The main reasons for smoking in the present study were relaxation and fighting stress, and the cultural misconception of tobacco as a “socializer or helper” under some psychologically stressful conditions is indicated. The latter indicates the influence of cultural and environmental factors as well as personal or individual handicaps. The present study showed the intention of the majority of HCWs to quit smoking. One of the mentioned obstacles was the temptation on seeing a friend smoking. The findings of this study reemphasize the great significance of peer pressure and social gatherings on smoking and also refer to the importance of family members, usually parents, in influencing such behavior. They also remind us of the importance of “role models” in our communities, at home (parents), and at work (managers/chiefs).

World Health Organization in its “Policy Package to Reverse the Tobacco Epidemic” [22] identified two main interventions to facilitate tobacco user cessation in the community. The first is counseling, including face-to-face advice from physicians and other health care workers incorporated into regular medical care as well as over the telephone via quit lines and community programmes. The other is access to low-cost pharmacological therapy. The smoking status of health care workers can have a significant impact on their patients’ quit attempts.

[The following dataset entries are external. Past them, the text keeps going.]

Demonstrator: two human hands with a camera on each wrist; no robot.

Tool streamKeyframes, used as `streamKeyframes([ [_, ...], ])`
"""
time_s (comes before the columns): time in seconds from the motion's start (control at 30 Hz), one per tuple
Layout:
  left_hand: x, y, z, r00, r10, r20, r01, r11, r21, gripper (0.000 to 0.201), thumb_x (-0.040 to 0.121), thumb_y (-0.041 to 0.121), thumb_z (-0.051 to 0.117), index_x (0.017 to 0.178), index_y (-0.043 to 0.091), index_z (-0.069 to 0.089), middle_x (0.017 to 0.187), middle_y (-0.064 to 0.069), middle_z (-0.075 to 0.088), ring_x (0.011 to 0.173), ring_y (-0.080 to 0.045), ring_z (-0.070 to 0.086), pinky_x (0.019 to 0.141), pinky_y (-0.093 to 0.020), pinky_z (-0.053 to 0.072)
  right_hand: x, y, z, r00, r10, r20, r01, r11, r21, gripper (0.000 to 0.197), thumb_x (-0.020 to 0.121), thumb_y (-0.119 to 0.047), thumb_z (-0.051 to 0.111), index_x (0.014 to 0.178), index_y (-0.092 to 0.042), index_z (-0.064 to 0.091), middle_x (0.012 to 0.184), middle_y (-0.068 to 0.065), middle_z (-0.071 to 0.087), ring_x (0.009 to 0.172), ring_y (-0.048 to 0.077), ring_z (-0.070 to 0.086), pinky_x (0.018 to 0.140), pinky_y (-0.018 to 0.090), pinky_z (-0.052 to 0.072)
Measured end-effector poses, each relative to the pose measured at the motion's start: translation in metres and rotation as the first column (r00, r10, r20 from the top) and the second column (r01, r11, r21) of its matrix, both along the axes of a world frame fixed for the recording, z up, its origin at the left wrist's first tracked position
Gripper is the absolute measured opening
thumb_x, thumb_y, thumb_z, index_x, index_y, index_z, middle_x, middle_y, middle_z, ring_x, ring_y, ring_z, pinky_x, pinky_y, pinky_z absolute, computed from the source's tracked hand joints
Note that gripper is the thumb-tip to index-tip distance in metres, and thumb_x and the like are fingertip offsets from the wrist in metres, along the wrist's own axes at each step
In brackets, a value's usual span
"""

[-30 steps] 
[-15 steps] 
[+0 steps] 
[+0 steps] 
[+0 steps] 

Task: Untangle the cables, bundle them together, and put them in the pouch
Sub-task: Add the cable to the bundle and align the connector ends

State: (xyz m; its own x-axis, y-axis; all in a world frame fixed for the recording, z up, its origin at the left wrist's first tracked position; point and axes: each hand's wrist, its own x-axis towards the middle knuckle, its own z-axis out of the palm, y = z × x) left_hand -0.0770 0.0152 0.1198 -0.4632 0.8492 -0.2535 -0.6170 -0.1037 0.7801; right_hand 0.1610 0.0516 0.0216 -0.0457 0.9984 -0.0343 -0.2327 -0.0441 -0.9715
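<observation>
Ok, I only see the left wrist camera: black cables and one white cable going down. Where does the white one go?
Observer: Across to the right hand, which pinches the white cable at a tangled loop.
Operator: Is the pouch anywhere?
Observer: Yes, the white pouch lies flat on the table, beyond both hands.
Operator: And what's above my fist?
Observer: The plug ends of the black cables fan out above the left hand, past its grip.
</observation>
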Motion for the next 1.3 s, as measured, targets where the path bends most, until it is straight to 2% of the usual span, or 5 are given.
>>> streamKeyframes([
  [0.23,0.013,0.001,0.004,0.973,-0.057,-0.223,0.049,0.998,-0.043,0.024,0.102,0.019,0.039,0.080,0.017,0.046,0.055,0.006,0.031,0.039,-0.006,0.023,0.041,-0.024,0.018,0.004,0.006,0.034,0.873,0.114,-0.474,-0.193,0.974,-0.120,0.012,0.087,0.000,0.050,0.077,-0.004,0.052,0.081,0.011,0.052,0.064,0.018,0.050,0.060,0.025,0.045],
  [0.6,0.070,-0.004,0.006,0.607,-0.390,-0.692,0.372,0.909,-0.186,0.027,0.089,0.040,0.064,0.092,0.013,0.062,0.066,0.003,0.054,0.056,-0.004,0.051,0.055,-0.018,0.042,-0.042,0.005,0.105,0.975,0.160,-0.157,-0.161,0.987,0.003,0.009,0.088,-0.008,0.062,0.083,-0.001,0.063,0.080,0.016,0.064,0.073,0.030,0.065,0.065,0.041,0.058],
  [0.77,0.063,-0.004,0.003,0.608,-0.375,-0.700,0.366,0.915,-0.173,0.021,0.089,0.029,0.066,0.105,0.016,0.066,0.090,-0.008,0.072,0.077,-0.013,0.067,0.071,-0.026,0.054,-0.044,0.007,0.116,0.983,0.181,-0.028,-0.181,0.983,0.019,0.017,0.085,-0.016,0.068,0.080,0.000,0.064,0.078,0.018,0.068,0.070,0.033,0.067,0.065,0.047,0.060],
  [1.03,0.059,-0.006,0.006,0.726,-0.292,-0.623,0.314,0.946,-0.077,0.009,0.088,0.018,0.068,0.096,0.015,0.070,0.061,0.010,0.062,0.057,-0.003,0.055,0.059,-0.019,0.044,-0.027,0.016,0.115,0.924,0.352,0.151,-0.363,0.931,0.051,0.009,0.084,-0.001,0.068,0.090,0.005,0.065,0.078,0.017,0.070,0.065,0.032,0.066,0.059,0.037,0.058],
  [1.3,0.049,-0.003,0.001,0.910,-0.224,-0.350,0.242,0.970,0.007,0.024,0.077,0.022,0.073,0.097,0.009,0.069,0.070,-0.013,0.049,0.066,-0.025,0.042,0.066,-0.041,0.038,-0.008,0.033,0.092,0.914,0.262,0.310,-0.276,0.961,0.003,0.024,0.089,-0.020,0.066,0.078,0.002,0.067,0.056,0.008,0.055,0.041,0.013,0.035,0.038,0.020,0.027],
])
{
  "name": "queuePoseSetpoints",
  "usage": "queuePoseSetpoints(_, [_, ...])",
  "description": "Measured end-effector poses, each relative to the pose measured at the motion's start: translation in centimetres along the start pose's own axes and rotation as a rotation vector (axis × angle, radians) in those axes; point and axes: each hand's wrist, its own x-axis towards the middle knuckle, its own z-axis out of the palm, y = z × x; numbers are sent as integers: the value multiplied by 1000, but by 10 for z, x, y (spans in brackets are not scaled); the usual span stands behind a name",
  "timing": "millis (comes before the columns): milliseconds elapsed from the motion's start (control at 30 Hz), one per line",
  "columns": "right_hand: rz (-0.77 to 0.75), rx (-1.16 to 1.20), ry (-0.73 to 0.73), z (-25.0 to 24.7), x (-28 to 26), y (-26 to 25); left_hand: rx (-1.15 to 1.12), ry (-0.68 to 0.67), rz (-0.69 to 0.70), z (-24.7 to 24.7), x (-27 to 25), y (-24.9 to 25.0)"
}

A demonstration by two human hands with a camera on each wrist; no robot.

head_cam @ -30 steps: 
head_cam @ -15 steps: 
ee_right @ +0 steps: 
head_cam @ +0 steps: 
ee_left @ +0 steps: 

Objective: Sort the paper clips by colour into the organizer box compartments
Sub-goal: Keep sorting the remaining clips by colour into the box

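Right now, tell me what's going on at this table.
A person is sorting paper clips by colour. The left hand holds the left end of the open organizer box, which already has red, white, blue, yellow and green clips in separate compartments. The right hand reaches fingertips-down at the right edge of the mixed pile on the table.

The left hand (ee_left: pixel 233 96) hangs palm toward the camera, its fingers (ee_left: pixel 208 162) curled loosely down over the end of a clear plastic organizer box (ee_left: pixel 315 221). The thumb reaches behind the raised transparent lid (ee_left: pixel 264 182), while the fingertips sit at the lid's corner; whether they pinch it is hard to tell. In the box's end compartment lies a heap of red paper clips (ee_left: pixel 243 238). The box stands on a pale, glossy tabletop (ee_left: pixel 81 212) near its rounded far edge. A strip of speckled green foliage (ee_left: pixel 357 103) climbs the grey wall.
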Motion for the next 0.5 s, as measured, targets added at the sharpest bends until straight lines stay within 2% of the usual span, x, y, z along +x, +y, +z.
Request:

There is a need for a national intervention programme in the country in a tailored manner for health care workers to control tobacco use parallel to the running national program. These interventions should begin early in basic medical education and to be applied continually during one’s medical career, taking into account different determinants of smoking habits among HCWs.

What This Paper Adds

Finally, the results of this study may contribute to our understanding of the smoking habit in HCWs and their lack of involvement and commitment in the search for effective antitobacco activities in the region.

Ethical Approval

This work was approved by the ethical committee of College of Medicine, King Khalid University, Saudi Arabia.

Conflict of Interests

The authors declare that they have no conflict of interests.

Authors’ Contribution

All authors participated in data collection, analysis, and interpretation of the results and drafted, revised, and approved the paper.

Funding

This work was funded by the authors and College of Medicine, King Khalid University, Saudi Arabia.